A r c h i v e d I n f o r m a t i o n
Library Research: 1983-1997
Executive Summary
This report was commissioned by the National Institute on Postsecondary Education, Libraries, and Lifelong Learning (PLLI) and The National Library of Education (NLE), Office of Educational Research and Improvement (OERI), U.S. Department of Education to serve as the basis for decisions concerning continued U. S. Department of Education support for library research. We have sought to inform that process by describing two earlier efforts in OERI to establish a research agenda and comparing the priorities established at that time to research since accomplished. We have also examined Federal and non-Federal funding trends and compared those with the OERI priorities. Based on this data and its analysis, we have made recommendations for the U. S. Department of Education in regard to library research policy.

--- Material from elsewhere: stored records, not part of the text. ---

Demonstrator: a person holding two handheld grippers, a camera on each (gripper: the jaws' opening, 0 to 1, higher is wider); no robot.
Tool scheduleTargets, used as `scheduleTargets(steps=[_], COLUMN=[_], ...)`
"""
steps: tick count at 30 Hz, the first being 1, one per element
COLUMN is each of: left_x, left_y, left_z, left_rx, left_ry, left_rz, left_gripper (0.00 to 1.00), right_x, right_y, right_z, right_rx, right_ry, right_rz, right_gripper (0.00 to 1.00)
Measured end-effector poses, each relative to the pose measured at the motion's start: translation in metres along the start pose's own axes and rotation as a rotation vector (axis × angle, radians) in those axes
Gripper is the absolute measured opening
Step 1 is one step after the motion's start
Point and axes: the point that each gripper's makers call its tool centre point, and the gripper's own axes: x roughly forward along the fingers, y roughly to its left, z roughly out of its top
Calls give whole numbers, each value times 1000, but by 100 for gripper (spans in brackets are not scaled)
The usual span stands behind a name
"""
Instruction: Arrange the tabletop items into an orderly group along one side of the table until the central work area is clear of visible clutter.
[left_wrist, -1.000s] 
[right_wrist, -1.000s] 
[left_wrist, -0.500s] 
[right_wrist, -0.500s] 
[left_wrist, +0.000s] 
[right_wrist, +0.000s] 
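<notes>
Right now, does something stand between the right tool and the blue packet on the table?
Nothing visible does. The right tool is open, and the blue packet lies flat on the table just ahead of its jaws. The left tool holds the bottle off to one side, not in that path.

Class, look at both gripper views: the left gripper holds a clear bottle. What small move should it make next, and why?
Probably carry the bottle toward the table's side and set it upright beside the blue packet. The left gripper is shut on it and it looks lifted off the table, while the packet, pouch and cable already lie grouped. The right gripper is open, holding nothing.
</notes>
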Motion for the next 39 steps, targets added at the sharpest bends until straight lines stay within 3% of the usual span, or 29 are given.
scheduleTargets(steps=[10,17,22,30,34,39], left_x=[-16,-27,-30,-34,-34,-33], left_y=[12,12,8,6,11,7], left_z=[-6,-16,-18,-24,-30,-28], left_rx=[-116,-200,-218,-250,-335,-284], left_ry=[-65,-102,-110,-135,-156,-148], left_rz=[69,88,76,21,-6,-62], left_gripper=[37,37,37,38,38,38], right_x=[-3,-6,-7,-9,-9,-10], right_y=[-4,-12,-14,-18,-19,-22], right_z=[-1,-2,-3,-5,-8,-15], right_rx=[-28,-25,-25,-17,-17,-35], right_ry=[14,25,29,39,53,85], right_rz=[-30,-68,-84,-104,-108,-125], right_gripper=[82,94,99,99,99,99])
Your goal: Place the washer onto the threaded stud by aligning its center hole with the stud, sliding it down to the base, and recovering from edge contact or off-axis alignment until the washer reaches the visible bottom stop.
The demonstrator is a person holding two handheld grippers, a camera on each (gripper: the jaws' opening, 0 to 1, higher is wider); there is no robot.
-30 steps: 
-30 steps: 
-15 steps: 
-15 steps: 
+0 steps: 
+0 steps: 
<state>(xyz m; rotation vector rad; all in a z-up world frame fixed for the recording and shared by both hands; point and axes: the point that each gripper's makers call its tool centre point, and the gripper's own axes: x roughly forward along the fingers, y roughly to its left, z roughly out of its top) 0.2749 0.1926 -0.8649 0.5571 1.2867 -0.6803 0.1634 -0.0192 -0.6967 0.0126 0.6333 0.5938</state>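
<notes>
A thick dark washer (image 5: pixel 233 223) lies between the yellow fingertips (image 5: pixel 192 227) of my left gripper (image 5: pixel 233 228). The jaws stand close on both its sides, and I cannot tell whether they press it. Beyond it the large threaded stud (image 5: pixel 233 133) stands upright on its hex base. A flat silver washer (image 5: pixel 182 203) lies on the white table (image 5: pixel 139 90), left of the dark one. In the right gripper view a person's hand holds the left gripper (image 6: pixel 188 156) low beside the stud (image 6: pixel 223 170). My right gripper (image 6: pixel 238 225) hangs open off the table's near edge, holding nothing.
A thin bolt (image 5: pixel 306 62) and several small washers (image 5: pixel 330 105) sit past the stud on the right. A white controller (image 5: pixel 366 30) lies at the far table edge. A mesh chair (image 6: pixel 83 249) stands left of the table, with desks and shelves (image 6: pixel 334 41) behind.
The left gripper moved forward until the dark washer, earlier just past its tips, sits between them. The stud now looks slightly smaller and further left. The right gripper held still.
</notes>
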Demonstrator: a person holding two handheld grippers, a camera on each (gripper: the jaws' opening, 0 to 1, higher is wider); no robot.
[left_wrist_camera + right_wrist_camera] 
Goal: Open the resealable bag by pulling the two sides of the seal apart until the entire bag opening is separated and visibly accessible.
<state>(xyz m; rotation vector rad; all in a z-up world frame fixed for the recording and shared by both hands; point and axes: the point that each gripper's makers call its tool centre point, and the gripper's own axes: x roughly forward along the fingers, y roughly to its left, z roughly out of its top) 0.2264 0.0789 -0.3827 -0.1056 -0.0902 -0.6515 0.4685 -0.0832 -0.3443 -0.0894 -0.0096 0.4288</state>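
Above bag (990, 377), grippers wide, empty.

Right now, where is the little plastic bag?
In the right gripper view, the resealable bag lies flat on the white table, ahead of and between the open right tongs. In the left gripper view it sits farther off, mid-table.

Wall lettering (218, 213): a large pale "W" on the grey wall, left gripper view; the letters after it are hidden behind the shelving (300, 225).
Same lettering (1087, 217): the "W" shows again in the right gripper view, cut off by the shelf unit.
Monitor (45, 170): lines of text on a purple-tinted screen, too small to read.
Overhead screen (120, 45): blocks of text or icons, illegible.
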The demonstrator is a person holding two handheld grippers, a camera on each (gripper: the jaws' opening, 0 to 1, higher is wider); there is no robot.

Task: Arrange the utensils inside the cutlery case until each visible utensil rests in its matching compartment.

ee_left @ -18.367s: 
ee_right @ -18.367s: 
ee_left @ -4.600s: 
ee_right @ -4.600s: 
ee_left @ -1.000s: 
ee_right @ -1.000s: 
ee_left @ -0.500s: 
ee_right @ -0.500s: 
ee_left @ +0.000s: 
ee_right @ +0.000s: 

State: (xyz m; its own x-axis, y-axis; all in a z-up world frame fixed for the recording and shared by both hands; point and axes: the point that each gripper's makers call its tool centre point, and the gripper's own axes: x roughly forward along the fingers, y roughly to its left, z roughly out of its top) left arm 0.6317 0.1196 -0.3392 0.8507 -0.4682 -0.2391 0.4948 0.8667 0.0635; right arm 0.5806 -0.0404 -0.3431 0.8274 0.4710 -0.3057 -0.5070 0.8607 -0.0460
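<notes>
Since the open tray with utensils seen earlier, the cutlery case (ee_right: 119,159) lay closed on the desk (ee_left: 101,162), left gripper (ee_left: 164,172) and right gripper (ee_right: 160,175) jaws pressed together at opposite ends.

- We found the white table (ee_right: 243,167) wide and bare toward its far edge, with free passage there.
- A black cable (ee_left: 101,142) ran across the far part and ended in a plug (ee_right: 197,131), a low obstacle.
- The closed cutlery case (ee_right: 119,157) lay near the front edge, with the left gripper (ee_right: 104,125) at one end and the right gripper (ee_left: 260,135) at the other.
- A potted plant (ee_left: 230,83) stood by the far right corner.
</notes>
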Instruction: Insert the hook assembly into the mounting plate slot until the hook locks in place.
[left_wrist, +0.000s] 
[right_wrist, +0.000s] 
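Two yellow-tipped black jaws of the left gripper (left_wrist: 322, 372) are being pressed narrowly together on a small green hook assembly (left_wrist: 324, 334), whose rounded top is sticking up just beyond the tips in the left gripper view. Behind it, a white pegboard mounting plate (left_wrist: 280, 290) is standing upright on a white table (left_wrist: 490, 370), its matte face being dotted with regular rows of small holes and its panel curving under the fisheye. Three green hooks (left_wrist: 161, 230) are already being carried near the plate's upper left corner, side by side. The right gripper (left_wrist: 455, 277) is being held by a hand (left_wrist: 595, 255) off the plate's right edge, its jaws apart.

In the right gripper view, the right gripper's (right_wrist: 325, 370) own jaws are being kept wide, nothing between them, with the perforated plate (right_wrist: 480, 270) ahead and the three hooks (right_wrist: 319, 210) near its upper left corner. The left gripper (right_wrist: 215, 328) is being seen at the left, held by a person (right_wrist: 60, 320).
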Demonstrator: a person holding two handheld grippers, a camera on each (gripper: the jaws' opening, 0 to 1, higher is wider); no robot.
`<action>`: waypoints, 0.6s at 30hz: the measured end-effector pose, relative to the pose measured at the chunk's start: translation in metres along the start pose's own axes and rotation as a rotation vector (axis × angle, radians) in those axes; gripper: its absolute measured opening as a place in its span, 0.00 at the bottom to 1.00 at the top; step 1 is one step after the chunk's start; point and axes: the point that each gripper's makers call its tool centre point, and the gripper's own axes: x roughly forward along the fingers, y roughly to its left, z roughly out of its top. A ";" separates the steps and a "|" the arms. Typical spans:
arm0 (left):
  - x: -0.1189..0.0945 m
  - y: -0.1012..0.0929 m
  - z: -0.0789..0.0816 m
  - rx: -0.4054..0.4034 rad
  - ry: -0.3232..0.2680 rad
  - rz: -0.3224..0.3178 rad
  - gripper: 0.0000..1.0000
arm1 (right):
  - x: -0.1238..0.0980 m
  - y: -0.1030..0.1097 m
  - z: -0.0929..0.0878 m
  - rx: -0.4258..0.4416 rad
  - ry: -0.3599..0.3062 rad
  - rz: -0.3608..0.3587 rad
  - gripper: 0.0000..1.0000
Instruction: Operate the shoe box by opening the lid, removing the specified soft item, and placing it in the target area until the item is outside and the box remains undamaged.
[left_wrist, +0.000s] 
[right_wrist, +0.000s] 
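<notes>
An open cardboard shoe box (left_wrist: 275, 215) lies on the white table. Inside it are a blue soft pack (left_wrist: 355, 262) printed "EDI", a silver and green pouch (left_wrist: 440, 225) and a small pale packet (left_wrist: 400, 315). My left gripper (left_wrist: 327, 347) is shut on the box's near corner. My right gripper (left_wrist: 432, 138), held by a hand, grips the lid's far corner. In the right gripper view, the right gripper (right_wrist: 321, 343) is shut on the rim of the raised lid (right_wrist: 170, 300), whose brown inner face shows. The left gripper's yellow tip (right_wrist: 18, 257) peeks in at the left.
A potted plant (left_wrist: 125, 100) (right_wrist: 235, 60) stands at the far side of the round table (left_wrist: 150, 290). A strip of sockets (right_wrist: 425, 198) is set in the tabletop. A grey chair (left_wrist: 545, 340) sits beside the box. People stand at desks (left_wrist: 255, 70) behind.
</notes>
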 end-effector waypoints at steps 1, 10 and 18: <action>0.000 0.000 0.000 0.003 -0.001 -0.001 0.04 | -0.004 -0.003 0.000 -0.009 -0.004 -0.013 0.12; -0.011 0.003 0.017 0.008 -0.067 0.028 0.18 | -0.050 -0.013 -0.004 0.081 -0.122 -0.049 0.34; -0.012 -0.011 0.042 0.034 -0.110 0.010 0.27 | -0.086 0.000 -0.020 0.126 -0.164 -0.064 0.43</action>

In 1982, A Library and Information Science Research Agenda for the 1980s (henceforth, "Cuadra Report") documented a project sponsored by OERI that developed a "research agenda" through a process involving 26 researchers and practitioners, selected to represent the leadership of the field. A later document, Rethinking the Library, was based on yet another project sponsored by OERI in 1986-87 consisting of a series of four meetings at which field-nominated experts identified issues they considered most important to the profession. Research priorities from these two projects were consolidated for this report and used as a basis for comparison with subsequent library research.
Library research projects from 1983 to 1997 were collected and compared to the 1980s priorities that emerged from the two initiatives mentioned above. These included Federally-funded projects, non-Federally funded projects, unfunded published studies, and unfunded unpublished studies. It was found that:
- Some of the 1980s priorities were frequently met by the research studies; others were less frequently met. There were no indications that the priorities, as a group, affected the direction of research.
On the other hand,
- A comparison of "priorities" met by the surveyed library research shows a remarkable coincidence in the percentage of projects groupable under specific priorities between those projects funded by the Federal government and those privately funded, while there are quite different distributions for published research and unpublished (dissertations, conference papers, etc.) research.
In regard to funding patterns, it was found that:
- Total Federal funding for library research since 1983 has been approximately three and a quarter million dollars. In other words, total Federal support for library research has averaged less than $275,000 per year.
- Annual Federal funding for the entire period to all library research projects has been approximately one-quarter of the typical annual funding of OERI national centers of research in other topics.
- Federal funding for library research peaked in 1987. As funding from traditional sources, such as the Department of Education, has declined, so has the amount of research on traditional areas involving physical collections, their use and access.
- Total non-Federal funding for library research since 1983 has been under $6 million ($5,593,797), or approximately $430,000 per year.
- Total funding for library research, Federal and private, has averaged less than three-quarters of a million dollars per year since 1983.
- In recent years, funding for library research from other Federal agencies, including the Department of Defense, and from two large private foundations, has sharply increased in the specific research area of digital or electronic library planning.
The unfocused nature of library research in the period 1983-1997, the decline in research support from traditional sources, the relatively low level of federal support in relation to other research areas advanced through National Research Centers, and recent shifts in research support towards electronic library issues, all suggest the need for a coordinated national agenda for library research. Recommendations include:
- Develop a national library research policy and capacity.
- Develop a Federal -- interdepartmental -- library research policy.
- Develop a National Center for Library Research, modeled after other U.S. Department of Education research centers, to provide national and Federal leadership in library research. The National Center for Library Research should be closely linked to both the National Institute on Postsecondary Education, Libraries, and Lifelong Learning and the National Library of Education, with strong liaison relationships with the National Science Foundation and other Federal funders of library research, especially the Institute for Museum and Library Services, the National Endowment for the Humanities and the United States National Commission on Libraries and Information Science.